## YOUR ASSIGNMENT
Find the line with "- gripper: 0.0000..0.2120" in the entries below. Repeat it, every following line, and the line with "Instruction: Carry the", exactly and with nothing added.

## INPUT RECORDS
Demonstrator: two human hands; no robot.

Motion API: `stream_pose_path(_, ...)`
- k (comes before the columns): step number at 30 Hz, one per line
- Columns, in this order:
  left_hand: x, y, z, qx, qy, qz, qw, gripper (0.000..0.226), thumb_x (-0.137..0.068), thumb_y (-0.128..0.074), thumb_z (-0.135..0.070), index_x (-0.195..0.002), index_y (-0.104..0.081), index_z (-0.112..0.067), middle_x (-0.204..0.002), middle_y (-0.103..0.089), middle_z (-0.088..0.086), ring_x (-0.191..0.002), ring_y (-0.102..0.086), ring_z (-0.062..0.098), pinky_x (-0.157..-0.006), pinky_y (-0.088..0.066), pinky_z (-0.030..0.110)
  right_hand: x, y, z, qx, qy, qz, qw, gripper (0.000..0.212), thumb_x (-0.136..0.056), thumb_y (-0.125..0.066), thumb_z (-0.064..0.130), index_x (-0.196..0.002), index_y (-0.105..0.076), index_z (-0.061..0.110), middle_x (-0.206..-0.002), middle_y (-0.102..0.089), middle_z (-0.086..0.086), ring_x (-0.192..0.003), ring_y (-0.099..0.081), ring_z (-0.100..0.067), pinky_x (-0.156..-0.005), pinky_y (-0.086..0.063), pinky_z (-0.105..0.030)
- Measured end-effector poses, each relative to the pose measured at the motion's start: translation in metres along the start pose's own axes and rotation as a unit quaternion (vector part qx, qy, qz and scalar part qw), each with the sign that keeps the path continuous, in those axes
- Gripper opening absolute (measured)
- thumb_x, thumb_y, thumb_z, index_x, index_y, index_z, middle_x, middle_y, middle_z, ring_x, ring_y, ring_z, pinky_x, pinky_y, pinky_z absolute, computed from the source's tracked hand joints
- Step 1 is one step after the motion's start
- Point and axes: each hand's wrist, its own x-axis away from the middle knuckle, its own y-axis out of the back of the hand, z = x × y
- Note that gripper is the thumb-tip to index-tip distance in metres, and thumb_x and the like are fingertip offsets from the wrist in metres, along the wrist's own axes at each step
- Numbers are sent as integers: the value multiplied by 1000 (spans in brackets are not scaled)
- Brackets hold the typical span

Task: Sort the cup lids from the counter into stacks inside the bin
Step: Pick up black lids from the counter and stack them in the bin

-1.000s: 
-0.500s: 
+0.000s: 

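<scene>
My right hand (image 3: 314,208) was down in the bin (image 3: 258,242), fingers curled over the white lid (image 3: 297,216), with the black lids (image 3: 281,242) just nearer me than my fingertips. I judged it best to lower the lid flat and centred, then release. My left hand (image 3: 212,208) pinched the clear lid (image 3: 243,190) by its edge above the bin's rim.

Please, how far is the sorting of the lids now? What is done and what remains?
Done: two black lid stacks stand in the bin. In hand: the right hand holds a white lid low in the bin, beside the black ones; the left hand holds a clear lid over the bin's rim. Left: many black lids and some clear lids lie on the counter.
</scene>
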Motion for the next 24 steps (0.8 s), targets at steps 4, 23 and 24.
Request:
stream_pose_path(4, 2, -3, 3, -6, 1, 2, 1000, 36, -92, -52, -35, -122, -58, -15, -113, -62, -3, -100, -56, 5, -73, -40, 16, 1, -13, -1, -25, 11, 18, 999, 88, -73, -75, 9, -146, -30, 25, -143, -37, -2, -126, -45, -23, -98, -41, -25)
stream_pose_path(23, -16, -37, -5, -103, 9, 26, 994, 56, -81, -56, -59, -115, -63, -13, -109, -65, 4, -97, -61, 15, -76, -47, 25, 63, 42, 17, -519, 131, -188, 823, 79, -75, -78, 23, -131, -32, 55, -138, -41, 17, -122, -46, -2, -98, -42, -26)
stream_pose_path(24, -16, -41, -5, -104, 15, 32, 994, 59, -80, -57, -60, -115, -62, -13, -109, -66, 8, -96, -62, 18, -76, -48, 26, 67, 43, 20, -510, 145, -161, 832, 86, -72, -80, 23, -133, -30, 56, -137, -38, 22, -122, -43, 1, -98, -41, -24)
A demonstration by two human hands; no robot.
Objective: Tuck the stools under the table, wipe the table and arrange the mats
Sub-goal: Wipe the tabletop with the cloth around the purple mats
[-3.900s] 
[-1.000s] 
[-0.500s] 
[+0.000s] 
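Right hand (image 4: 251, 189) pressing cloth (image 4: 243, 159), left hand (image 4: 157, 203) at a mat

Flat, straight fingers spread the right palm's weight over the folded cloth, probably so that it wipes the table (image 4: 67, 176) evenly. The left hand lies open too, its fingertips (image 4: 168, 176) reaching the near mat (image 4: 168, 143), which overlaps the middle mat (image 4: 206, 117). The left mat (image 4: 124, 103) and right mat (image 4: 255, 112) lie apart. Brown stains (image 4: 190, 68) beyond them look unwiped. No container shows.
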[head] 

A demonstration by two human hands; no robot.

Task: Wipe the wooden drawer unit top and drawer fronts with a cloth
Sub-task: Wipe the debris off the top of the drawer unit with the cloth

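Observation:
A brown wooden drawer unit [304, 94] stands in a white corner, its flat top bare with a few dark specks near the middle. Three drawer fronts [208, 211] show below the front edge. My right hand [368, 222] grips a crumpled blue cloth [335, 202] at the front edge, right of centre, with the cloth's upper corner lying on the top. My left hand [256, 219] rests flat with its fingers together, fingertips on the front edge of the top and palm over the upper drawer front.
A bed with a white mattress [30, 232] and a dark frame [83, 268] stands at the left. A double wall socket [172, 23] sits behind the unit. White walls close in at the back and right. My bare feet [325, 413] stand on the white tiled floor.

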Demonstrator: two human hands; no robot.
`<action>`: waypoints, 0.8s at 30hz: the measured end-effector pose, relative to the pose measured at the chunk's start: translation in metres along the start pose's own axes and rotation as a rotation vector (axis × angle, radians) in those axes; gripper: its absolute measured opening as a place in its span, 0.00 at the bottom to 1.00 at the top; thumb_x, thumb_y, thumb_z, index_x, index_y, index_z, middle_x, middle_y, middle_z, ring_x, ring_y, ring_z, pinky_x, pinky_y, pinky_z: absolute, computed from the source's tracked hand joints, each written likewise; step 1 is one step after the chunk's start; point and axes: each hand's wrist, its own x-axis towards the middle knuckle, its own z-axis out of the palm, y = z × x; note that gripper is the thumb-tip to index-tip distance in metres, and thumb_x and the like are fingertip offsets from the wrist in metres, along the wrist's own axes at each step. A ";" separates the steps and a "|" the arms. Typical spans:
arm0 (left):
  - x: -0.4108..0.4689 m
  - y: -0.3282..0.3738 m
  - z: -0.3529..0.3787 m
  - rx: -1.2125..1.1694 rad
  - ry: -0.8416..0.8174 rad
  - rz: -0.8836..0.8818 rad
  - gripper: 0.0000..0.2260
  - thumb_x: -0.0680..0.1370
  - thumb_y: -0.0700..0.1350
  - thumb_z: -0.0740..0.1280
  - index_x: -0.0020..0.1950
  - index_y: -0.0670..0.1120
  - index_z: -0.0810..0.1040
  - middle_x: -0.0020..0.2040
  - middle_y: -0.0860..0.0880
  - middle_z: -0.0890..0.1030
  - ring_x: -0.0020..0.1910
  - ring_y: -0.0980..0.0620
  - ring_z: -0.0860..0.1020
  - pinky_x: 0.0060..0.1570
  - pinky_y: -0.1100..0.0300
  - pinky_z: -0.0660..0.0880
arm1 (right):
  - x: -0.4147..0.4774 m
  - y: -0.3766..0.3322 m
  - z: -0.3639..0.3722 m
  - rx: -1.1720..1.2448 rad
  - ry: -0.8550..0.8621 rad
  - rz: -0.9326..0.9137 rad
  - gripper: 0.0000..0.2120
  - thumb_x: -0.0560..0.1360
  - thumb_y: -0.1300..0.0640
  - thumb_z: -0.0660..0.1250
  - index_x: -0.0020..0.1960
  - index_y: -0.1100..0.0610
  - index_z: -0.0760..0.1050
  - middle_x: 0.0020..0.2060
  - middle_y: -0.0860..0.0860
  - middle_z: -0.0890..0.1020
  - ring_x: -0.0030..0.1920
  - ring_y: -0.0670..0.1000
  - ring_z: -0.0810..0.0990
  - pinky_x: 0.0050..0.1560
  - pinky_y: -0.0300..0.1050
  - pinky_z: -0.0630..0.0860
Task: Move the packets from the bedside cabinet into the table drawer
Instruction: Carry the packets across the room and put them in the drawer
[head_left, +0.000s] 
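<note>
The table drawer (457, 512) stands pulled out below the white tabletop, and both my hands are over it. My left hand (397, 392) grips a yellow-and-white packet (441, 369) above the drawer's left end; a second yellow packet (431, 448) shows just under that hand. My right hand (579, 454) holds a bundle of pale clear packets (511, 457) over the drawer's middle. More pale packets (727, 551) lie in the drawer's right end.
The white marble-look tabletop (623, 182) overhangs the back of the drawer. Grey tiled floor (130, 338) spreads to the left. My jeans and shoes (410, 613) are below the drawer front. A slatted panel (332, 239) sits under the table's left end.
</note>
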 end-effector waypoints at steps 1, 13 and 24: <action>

## RESULT OF THE EXERCISE
  - gripper: 0.0000..0.2120
  - thumb_x: -0.0560..0.1360
  - thumb_y: -0.1300..0.0640
  - thumb_z: -0.0660..0.1250
  - index_x: -0.0020..0.1960
  - index_y: -0.1100..0.0610
  - index_z: -0.0760..0.1050
  - middle_x: 0.0020..0.2060
  - middle_y: -0.0860..0.0860
  - middle_z: -0.0890..0.1020
  - ring_x: -0.0030..0.1920
  - ring_y: -0.0670..0.1000
  - ring_z: -0.0810..0.0990
  - pinky_x: 0.0050..0.1560
  - pinky_y: -0.0300..0.1050
  - pinky_z: -0.0630..0.0860
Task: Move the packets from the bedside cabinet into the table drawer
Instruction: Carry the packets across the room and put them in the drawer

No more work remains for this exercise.